§ Exercise objective
The lines below, from the one holding "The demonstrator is" through the one holding "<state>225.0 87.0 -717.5", are to be restated word for word, with all images left out.

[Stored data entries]
------------------------------------------------

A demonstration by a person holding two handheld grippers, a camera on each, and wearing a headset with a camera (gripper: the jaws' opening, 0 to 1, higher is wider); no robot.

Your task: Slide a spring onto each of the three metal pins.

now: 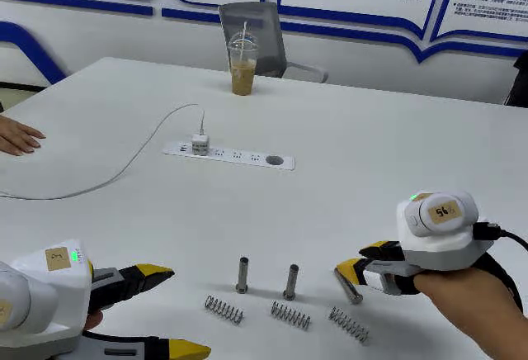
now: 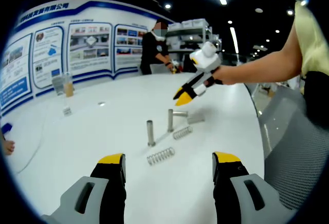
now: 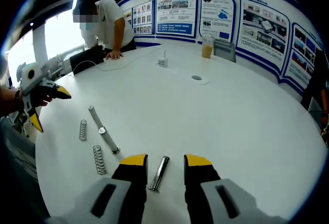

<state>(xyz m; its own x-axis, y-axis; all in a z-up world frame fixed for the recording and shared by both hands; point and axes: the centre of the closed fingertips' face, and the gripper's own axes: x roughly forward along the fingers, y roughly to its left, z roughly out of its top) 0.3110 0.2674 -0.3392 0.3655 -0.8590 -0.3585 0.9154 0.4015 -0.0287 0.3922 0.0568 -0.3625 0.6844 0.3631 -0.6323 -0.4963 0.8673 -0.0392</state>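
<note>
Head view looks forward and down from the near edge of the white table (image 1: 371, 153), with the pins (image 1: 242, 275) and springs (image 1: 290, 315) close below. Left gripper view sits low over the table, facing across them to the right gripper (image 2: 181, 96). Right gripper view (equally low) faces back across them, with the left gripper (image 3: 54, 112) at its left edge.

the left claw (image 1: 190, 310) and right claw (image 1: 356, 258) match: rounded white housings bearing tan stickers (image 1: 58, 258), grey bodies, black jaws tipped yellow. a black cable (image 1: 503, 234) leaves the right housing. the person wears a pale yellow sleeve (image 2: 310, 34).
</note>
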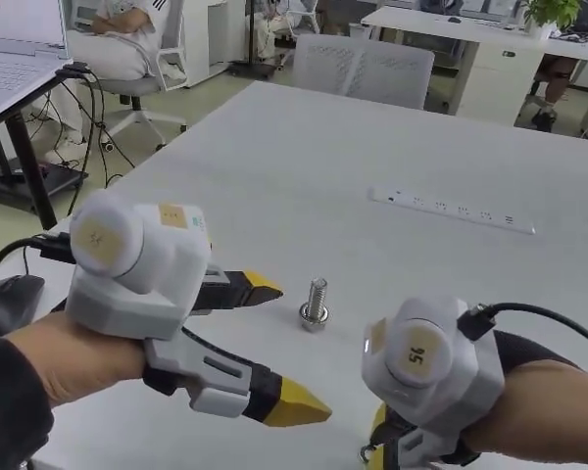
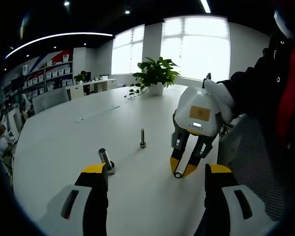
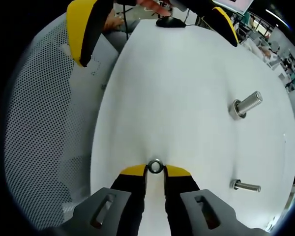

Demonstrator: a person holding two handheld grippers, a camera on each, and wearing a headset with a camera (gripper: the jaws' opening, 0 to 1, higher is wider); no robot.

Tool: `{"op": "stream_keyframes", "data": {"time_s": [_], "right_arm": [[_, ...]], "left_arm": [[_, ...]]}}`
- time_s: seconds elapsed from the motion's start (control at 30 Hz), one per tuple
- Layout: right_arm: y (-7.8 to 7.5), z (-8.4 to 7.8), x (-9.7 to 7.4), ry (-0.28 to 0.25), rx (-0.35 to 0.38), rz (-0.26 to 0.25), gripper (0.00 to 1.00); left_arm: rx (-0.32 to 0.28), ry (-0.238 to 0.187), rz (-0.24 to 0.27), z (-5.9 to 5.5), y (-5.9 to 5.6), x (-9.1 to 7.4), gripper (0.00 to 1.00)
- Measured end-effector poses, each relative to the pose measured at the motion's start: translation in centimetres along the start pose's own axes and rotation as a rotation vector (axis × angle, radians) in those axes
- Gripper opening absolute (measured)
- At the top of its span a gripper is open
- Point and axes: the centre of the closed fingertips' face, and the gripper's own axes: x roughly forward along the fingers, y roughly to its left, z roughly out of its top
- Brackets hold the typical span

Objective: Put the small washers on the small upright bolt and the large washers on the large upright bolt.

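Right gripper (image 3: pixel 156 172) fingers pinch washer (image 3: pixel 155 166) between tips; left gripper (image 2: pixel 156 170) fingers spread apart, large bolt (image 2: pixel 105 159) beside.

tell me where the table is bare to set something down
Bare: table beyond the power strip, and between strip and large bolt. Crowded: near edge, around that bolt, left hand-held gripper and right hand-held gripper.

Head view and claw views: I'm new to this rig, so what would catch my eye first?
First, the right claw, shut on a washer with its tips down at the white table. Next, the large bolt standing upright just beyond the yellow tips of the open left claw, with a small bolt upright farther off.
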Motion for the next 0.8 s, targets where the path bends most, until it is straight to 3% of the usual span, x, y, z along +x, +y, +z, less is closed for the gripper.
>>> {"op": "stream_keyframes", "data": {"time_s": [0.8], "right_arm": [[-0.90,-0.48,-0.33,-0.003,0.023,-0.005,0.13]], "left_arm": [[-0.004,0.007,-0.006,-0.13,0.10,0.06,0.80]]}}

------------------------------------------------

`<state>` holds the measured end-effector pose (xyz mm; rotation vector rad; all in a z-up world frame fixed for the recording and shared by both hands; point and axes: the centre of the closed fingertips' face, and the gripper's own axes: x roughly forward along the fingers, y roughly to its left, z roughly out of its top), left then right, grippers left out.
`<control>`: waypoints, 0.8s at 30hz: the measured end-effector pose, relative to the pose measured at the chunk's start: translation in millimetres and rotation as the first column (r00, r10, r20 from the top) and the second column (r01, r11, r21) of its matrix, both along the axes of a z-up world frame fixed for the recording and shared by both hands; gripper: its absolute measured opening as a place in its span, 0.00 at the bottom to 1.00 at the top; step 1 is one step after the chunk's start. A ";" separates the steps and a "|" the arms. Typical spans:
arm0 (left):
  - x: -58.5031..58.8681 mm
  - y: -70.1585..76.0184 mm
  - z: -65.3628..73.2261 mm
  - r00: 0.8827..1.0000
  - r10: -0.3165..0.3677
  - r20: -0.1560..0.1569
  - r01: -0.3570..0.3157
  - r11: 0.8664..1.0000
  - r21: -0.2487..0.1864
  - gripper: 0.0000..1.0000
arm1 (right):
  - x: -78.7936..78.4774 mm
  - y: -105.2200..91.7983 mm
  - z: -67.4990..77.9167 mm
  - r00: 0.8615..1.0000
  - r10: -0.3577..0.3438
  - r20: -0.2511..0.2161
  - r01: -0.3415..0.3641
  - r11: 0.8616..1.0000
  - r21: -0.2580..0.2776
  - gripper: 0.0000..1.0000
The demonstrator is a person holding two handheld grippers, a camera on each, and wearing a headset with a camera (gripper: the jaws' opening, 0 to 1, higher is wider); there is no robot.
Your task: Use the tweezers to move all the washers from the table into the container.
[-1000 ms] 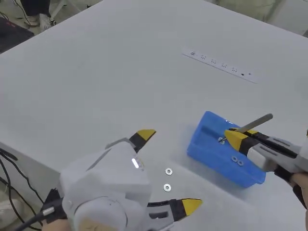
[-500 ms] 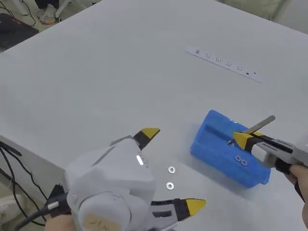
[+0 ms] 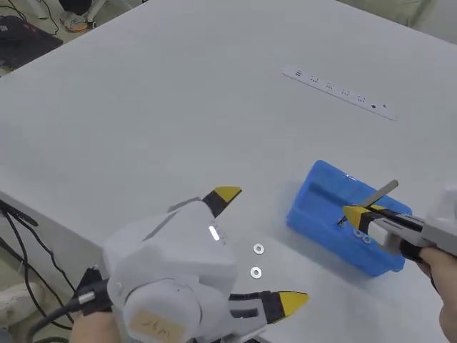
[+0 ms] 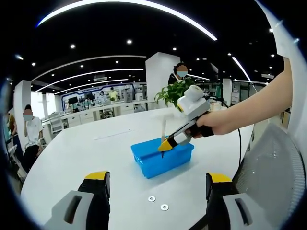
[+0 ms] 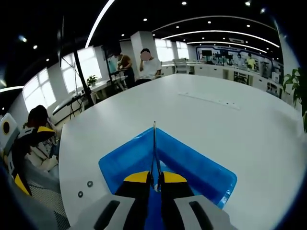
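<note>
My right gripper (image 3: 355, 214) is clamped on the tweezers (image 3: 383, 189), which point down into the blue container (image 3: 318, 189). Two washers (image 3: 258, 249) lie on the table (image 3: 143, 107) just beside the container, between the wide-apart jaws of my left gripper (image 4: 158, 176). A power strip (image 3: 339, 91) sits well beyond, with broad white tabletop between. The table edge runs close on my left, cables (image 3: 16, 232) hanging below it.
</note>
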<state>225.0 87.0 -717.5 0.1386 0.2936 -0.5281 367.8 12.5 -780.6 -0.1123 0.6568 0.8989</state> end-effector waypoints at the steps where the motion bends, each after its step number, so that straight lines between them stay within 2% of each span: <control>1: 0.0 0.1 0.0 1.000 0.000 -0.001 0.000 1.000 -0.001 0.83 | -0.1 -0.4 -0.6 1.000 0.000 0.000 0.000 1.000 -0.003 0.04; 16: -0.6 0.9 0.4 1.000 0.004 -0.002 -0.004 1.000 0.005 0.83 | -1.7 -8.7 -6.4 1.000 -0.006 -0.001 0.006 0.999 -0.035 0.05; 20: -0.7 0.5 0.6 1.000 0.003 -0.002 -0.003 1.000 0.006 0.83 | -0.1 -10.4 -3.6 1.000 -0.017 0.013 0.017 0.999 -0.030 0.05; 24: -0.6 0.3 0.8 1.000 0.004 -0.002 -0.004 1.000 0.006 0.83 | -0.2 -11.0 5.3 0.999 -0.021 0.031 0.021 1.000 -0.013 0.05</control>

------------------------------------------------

§ Response area
The demonstrator is a person holding two handheld grippers, a camera on each, and wearing a headset with a camera (gripper: the jaws' opening, 0 to 1, higher is wider); there is no robot.
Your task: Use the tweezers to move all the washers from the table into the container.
[-1000 ms] 
[-500 ms] 
[+0 ms] 
[+0 ms] 
[+0 ms] 
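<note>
My right gripper (image 3: 355, 214) is clamped on the tweezers (image 3: 383, 189), which point down into the blue container (image 3: 318, 189). Two washers (image 3: 258, 249) lie on the table (image 3: 143, 107) just beside the container, between the wide-apart jaws of my left gripper (image 4: 158, 176). A power strip (image 3: 339, 91) sits well beyond, with broad white tabletop between. The table edge runs close on my left, cables (image 3: 16, 232) hanging below it.
</note>
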<state>225.0 87.0 -717.5 0.1386 0.2936 -0.5281 367.8 12.5 -780.6 -0.1123 0.6568 0.8989</state> end-effector waypoints at the steps where the motion bends, each after its step number, so that straight lines between them stay within 2% of each span: <control>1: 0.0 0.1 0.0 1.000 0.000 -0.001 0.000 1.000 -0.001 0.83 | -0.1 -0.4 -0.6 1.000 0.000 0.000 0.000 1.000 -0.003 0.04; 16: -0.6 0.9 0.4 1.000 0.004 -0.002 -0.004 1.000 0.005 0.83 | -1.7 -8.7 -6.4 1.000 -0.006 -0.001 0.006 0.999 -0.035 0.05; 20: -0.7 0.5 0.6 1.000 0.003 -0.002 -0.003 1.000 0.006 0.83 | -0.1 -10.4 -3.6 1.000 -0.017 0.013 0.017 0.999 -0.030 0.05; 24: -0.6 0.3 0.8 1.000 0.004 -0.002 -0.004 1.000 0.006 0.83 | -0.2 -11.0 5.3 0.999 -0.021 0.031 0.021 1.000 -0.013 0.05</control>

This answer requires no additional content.